Where It First Started

 

 

Rock first hit the mainstream music scene way back in the 1940's and is a type of music that evolved in the United States and quickly spread to the rest of the world.

Classic rock and roll is played with one electric guitar or two electric guitars (one lead, one rhythm), a string bass or (after the mid-1950s) an electric bass guitar, and a drum kit. In the earliest rock and roll styles, the piano or saxophone was often the lead instrument. Guitars didn't become the lead instrument until the 1950's.

The beat behind classic rock and roll is essentially a blues rhythm with an accentuated backbeat, the latter almost always provided by a snare drum.

The massive popularity and eventual worldwide scope of rock and roll gave it an unprecedented social impact. Far beyond simply a musical style, rock and roll, as seen in movies and in the new medium of television, influenced lifestyles, fashion, attitudes, and language. It later spawned the various sub-genres of what is now called simply 'rock music'.

However that is too simplistic in description. One of the first mainstream rock and roll records repeatedly mentioned the phrase "rock and roll". The song was "Rock And Roll Blues," recorded in 1949 by Erline "Rock And Roll" Harris.

.The description "rock and roll" can actually be traced all the way back to the 1920's and was a term to describe swing black music of a raunchy or sexually explicit nature.

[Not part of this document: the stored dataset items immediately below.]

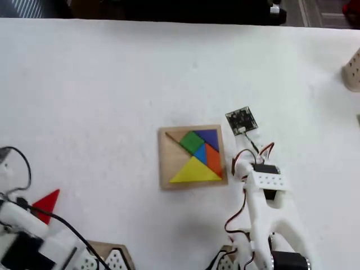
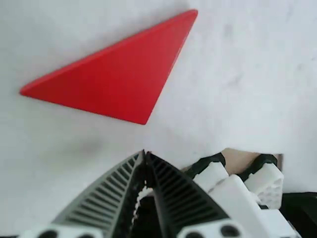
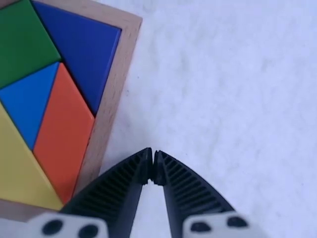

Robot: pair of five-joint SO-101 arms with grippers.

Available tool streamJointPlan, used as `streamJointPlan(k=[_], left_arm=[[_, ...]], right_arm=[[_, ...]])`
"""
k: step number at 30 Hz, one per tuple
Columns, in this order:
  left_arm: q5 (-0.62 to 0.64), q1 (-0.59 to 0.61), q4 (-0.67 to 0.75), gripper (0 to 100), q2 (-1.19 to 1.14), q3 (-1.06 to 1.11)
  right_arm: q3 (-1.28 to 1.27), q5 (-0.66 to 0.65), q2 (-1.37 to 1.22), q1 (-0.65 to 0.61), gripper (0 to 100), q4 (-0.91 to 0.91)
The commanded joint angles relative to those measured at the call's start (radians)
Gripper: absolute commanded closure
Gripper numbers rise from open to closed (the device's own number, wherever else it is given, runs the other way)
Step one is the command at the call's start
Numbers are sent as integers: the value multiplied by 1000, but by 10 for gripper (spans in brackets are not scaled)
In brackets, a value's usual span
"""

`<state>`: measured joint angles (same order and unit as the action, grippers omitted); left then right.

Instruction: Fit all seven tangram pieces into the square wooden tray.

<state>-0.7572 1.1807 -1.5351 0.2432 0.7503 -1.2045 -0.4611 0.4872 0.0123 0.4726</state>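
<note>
The square wooden tray [image 1: 165, 169] lies at the table's middle. It holds a green square [image 1: 192, 142], a dark blue triangle [image 1: 208, 136], an orange parallelogram [image 1: 213, 158], a small light blue triangle [image 1: 200, 153] and a large yellow triangle [image 1: 195, 170]. Its left part is bare wood. A red triangle [image 1: 48, 203] lies flat on the table far to the left, just ahead of my left gripper [image 2: 145, 156], which is shut and empty. My right gripper [image 3: 152, 157] is shut with nothing in it, just off the tray's rim [image 3: 111, 106] beside the orange parallelogram [image 3: 64, 144].
A small black circuit board [image 1: 242, 119] on the right arm sits over the table right of the tray. A beige perforated object [image 1: 352, 70] stands at the right edge. A wooden plate [image 1: 107, 248] lies at the front by the left arm.
</note>
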Motion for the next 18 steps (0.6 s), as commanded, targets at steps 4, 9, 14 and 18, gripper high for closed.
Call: streamJointPlan(k=[4, 9, 14, 18], left_arm=[[32, -81, 250, 979, 289, 336], [37, -128, 334, 979, 177, 354], [94, -128, 411, 979, 15, 273], [106, -131, 400, 979, -99, 176]], right_arm=[[8, -14, 33, -5, 981, -13], [8, -14, 33, -5, 981, -13], [8, -14, 33, -5, 981, -12], [8, -14, 33, -5, 981, -12]])
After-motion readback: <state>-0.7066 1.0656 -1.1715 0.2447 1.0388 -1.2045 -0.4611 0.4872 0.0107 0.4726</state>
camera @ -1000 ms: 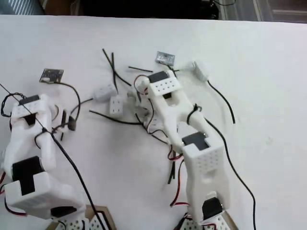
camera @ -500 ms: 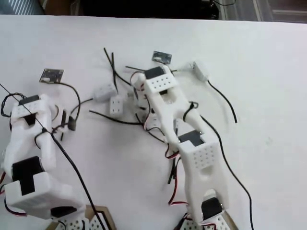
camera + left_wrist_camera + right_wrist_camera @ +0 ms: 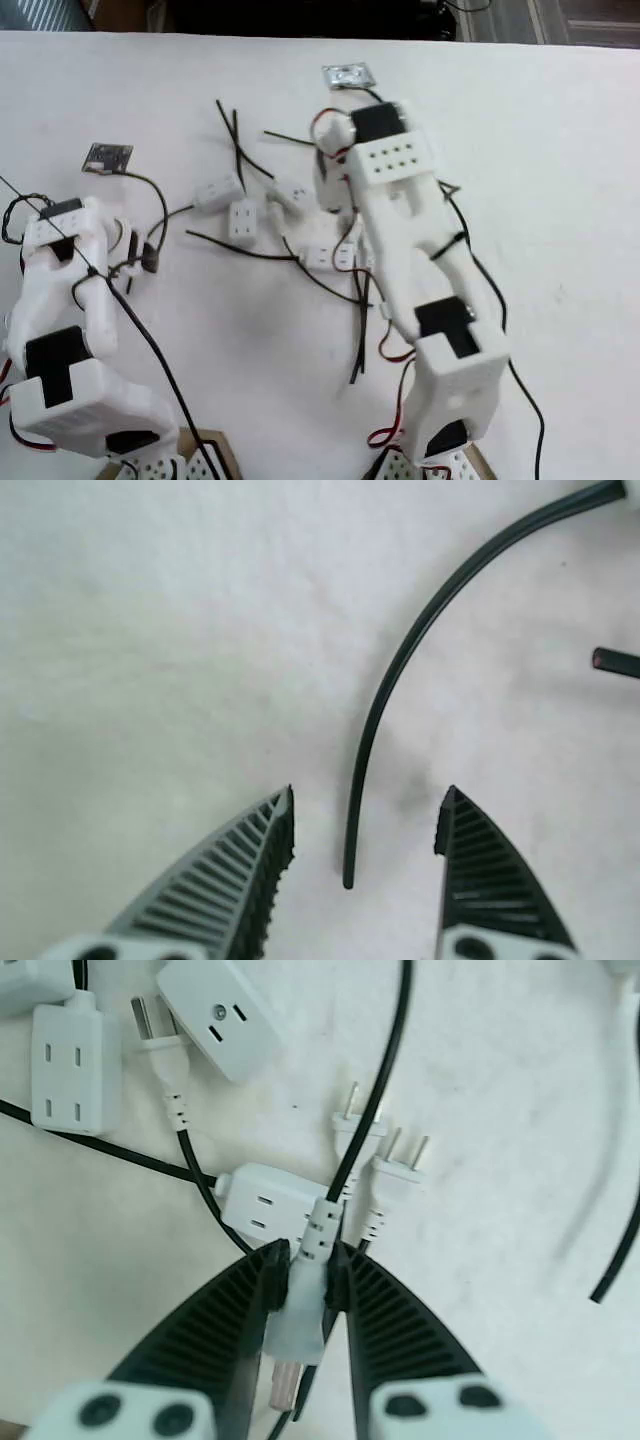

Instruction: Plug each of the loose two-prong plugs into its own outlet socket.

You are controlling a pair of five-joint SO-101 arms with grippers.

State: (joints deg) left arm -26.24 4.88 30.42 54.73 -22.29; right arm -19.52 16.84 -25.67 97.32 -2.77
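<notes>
White table, evenly lit; dark strip beyond far edge; grey surface upper right.

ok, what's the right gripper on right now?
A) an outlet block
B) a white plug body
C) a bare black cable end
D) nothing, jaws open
B: in the right wrist view the right gripper is pinched on both sides of the white plug, just below its ribbed strain relief. The nearest outlet block lies on the table past the fingertips, not gripped.
</notes>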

Perhaps then the underlying rebellious nature of rock music is therefore not a creation of musicians who played rock and roll and wished to demonstrate for their fans and the media that they really had no care in the world but that in fact the very nature of rock music itself, stemming from its black origins and typified by "My Man Rocks Me With One Steady Roll" (a popular 1920's black song) only demonstrates that the nihilistic approach by rock musicians is in fact a parody of existing responses and that their portrayal was nothing more than a stereotype of the roots of rock music.